Friday, August 24, 2007

The Madness of Monarchs




King Charles VI of France,
believing he was made of glass,
eschewed his carriage on the chance
a bump would smash the ruling class.

He’d pace the palace corridors
by night, howling, which so aggrieved
Queen Isabeau that her ambassadors
were forced to insist she mustn’t leave.

But, wolf or wineglass, the man
was insufferable, and so Odette
de Champdives was made to stand—
or sleep—as Isabeau’s soubrette,

and she, for the next thirty years,
went unnoticed as she lay
in the queen’s place in the queen’s gear,
while Charles pounded the cold parquet.

Later, in Bavaria, we find
among the aristocratic psychos
the Princess Alexandra, who dined
as a little girl on grand pianos,

a fact she steadfastly maintained
until the day she shuffled off
these mortal scales, and which explained
the sonant passages when she coughed.

Her nephew, Ludwig II, was worse;
he declared that night was day,
roamed the frozen black traverses
bundled in his golden sleigh,

looking for a place to build
another pile of gingerbread;
Ludwig’s fantasies fulfilled,
what if the exchequer bled?

Called “The Fairy Tale King”
by trolls, Ludwig was declared
unfit for rule, then for lingering.
His little brother? Ludwig squared.

Otto by name, this unpleasant
fellow believed he could retain
his sanity only by shooting a peasant
every day, which became a strain

on the servants’ quickly thinning ranks.
At last they bribed an inside man
to chamber Otto’s piece with blanks,
and picked a gardener to stand

alone in the field till a shot was fired,
and then to fall convincingly dead;
Otto, relieved, would then retire,
demons quiet in his head.

Nowadays, there’s Georgie the First,
who is by all accounts the worst;
a vain, incurious, callow clod,
his policies are set by God

in frank, extended nighttime chats.
They sit and dish on this or that
until they’re seeing Eye to eye
on who should live, who should die.

Henri I of Haiti once
marched his army off a cliff
to demonstrate obedience;
death wasn't at all so swift

for those refusing, but it was sure;
Henri Christophe was then alone,
rebels approaching.

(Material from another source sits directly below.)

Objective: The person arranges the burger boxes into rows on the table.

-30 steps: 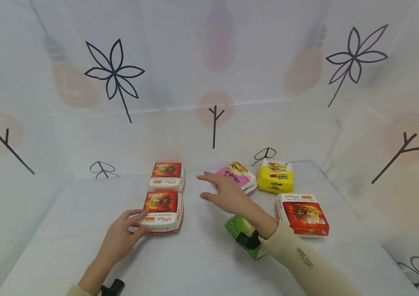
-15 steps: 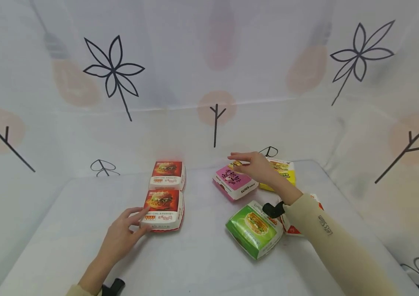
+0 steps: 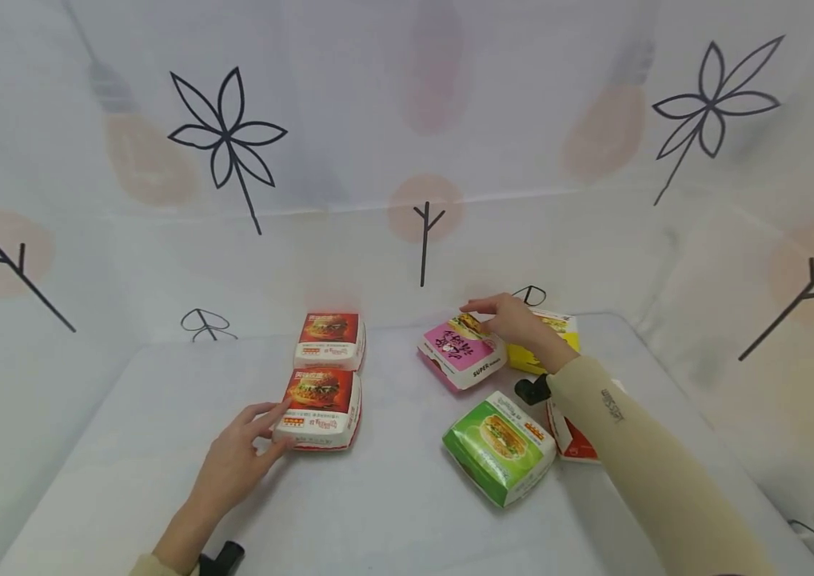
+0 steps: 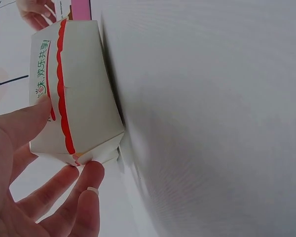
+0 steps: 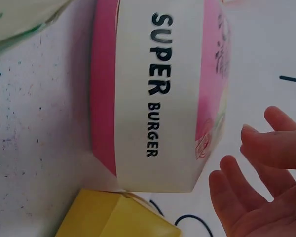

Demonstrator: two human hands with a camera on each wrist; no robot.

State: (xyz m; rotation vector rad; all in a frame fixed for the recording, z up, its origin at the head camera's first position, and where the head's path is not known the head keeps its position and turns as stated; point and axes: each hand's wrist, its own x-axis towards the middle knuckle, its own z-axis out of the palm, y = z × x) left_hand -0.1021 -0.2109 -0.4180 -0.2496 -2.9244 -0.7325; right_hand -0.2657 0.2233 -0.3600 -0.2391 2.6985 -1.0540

He had the cure:
a bullet through his own breastbone.

If only George could take a hint--
though a heart shot would not apply,
and one in the head only scatter lint--
he could reach around, and try, try.

2 comments:

Unknown said...

You can blame Nabonidus of Babylon 500BCish (he thought he was a goat and ate grass for lunch - hence the expression 'out to lunch')
The embarrassment led them to keep it in the family down through the ages.
You don't honestly think that Lizzy keeps her mobile phone in her handbag, do you? At the last inspection there was a sausage roll, a marble (not hers) and one of Philip's toe nails.

Unknown said...

So much for all that royal inbreeding, eh?